This booklet includes enlargement and similarity. Enlargements and similarity are applications of ratio and proportion. Making this link plays an important part in helping pupils to see the ‘big picture’. Mental methods that pupils develop to solve ratio and proportion problems can be extended to their work in geometry. Classroom experience suggests that pupils’ understanding of enlargements and similarity can be developed through a range of practical and mental activities.
Students work in groups and, intuitively, sort sets of photos to identify those which have been enlarged from an original image. They then justify their decisions and share their explanations with the rest of the class. Photo sets three and four may cause some disagreement, which should motivate students to find a rigorous approach to determine which ones are true enlargements. The resources include teacher’s notes. The discussions could be guided to include a discussion of fractional indices. Geogebra could be used to extend to enlargements with a negative scale factor.
This video is ideal as a starter activty to make students think. The first part of the video deals with constructing triangles. The second problem uses similar triangles.
The problem posed is how to find the length of the pier. The video should be paused regularly to discuss different options. The video releases clues as to how the problem may be solved, allowing students to suggest their own solutions. There follows a well-explained solution to the problem using similar triangles.

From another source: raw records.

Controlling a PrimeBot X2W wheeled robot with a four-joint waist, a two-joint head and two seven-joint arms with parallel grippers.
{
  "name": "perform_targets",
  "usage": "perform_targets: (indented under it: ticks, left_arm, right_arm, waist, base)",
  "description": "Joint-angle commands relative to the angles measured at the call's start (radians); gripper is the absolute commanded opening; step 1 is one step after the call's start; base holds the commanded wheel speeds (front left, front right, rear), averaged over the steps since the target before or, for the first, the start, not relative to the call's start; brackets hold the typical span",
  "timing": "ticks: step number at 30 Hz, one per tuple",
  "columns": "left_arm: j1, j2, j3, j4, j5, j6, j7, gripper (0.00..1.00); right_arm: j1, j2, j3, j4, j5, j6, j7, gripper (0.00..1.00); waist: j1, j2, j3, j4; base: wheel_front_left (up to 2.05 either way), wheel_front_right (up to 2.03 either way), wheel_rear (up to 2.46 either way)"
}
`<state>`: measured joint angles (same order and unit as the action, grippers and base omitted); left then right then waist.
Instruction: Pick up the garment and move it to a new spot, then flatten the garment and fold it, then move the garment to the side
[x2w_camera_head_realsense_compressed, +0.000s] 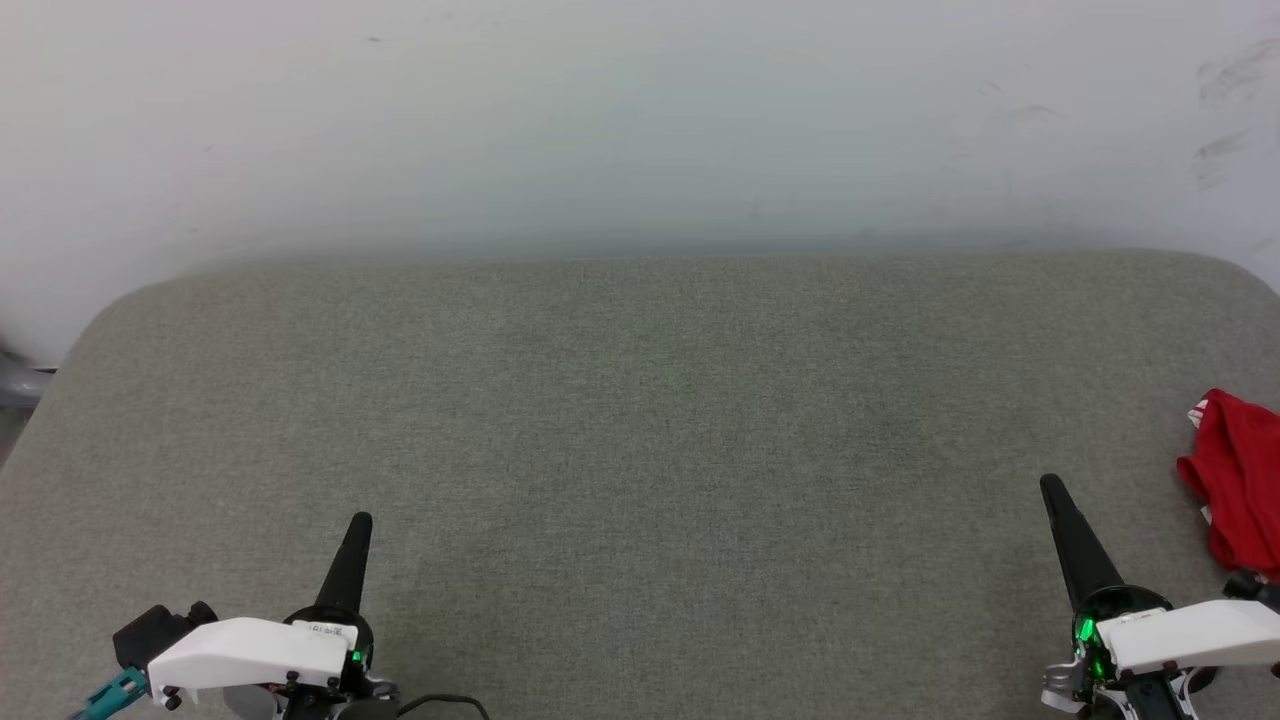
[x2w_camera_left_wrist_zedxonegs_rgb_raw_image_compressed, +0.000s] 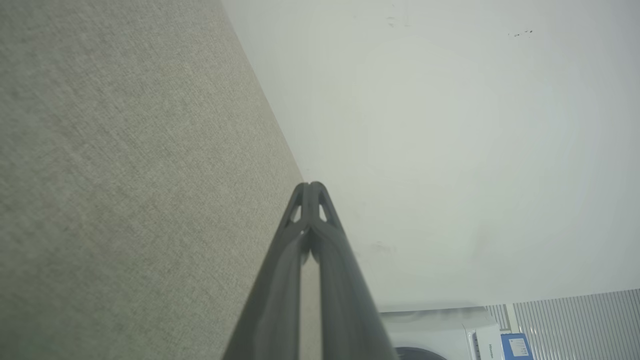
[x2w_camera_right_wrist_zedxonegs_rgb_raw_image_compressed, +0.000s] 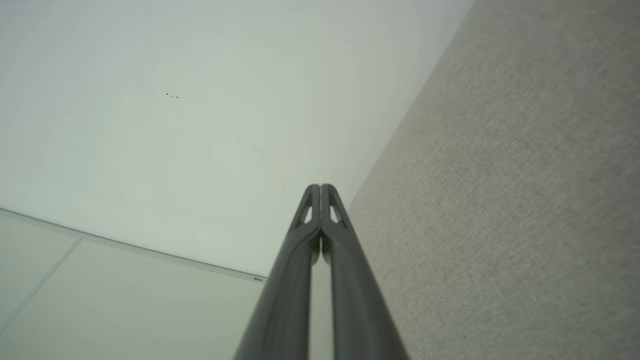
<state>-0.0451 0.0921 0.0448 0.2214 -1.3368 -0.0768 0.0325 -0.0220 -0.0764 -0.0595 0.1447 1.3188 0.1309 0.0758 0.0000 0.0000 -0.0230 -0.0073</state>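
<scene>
One red garment (x2w_camera_head_realsense_compressed: 1238, 478), bunched at the counter's (x2w_camera_head_realsense_compressed: 640, 400) right edge. Two grippers near the front edge, left end effector (x2w_camera_head_realsense_compressed: 359, 524) and right end effector (x2w_camera_head_realsense_compressed: 1050, 487), both closed and empty.

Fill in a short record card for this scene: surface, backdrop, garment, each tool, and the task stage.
surface: grey-green woven fabric tabletop, rounded far corners
backdrop: plain white wall
garment: crumpled red soft-fabric garment with red-and-white striped trim, at the head view's right edge, partly cut off
left tool: shut, holding nothing, at the near left of the tabletop
right tool: shut, holding nothing, its fingers clear of the garment lying to its right
task stage: garment not yet picked up
</scene>
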Motion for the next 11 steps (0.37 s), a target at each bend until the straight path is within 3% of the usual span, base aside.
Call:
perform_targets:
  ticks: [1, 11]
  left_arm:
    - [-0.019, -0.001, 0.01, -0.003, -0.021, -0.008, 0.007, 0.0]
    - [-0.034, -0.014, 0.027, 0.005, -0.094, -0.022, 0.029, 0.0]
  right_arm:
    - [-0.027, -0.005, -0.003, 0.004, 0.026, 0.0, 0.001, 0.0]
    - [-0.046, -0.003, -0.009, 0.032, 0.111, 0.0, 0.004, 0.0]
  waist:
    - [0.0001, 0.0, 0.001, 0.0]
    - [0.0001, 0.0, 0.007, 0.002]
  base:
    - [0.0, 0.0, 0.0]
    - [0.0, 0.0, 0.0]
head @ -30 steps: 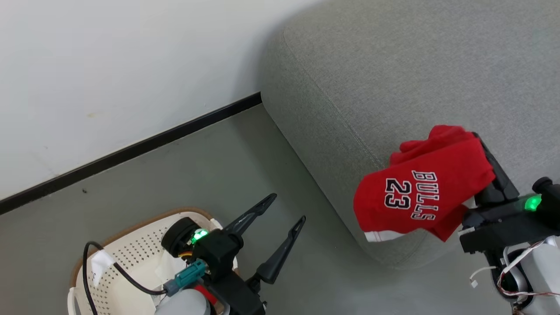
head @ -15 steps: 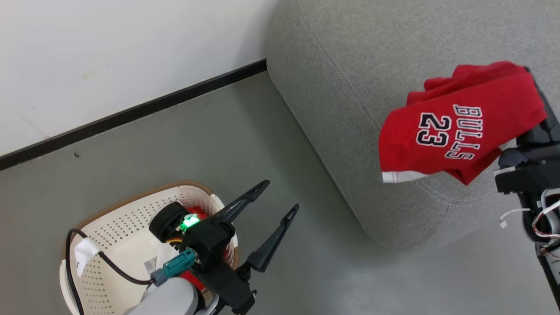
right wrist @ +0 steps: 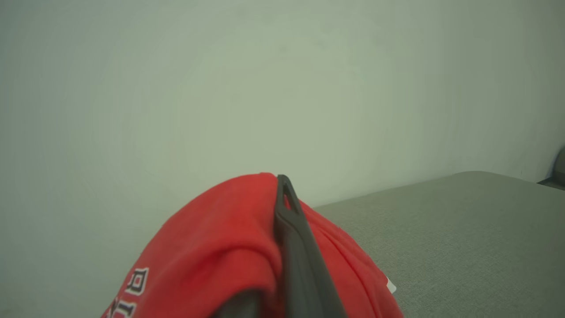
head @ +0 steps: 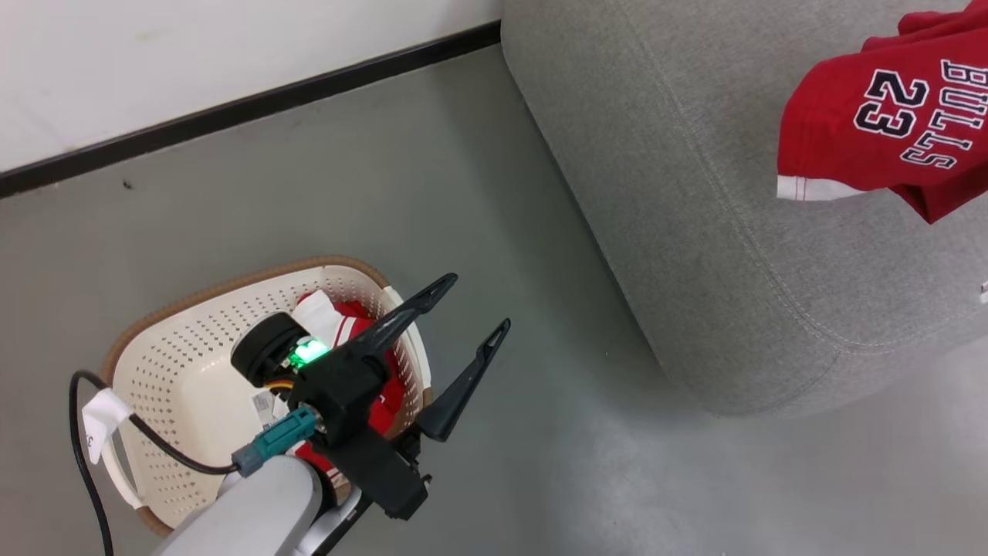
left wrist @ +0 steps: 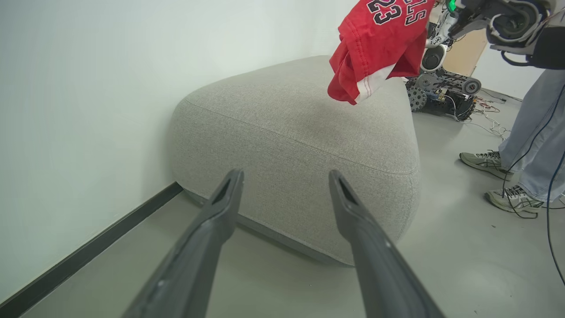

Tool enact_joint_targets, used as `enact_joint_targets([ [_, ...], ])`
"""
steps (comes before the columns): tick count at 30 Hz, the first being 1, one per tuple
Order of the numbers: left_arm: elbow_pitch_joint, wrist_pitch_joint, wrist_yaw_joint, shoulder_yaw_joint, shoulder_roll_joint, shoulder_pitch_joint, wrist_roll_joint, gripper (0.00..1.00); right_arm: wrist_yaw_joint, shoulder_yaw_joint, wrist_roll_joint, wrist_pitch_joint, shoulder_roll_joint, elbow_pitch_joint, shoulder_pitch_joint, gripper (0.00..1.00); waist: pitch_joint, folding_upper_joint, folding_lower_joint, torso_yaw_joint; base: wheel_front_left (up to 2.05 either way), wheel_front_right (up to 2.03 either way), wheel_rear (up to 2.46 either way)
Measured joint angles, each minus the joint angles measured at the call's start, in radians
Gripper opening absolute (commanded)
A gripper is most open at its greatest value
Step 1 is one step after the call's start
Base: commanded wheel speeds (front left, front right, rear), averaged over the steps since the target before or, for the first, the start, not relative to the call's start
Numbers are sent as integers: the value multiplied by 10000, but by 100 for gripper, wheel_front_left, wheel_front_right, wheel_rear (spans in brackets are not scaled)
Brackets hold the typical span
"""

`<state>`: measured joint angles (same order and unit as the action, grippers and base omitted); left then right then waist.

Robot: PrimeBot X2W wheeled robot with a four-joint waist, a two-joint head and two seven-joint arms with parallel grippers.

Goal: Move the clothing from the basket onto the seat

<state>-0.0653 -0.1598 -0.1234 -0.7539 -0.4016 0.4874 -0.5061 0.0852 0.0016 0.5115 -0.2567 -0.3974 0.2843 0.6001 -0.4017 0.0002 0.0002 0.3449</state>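
Note:
The red "BULLS 23" jersey [head: 888, 123] hangs in the air above the grey seat [head: 695, 193], at the head view's top right. My right gripper [right wrist: 278, 187] is shut on the jersey [right wrist: 220, 251], and one dark finger shows through the folds. From the left wrist the jersey [left wrist: 375, 48] dangles over the seat [left wrist: 300, 123]. The red shorts [head: 359, 316] lie in the cream basket [head: 177, 363] on the floor, partly hidden by my left wrist. My left gripper [head: 475, 305] is open and empty above the basket's right end, its fingers [left wrist: 220, 212] aimed at the seat.
A white wall with a black baseboard [head: 255, 100] runs behind the basket and seat. A person's legs and shoes [left wrist: 516, 150] stand on the grey floor to the right of the seat, beside another machine with wheels and cables [left wrist: 441, 84].
The head camera has shifted, so more of the basket shows. My right gripper has carried the jersey from the seat's corner to further over its top. The left gripper stays open.

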Motion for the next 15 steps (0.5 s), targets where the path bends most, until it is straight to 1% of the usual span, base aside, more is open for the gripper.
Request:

In this video, the challenge is how to measure something that is too high to measure. In this case, the challenge is how to measure the height of a central column in Durham Cathedral. The video shows how this can be done by correctly positioning a 30cm ruler. Students are challenged to find the height of the column given three of the measurements in similar right-angled triangles.
This resource has a number of activities appropriate to this topic. Shapes that can grow requires students to find scale factors by calculating how many times one shape fits into another. Areas of similar shapes is a little more advanced but ideal for extension work. Students are presented with a trapezium that has been enlarged by different scale factors. Students are required to investigate what happens to the areas of these shapes. Similar triangles presents students with a number of triangles and requires them to be grouped into sets of similar ones.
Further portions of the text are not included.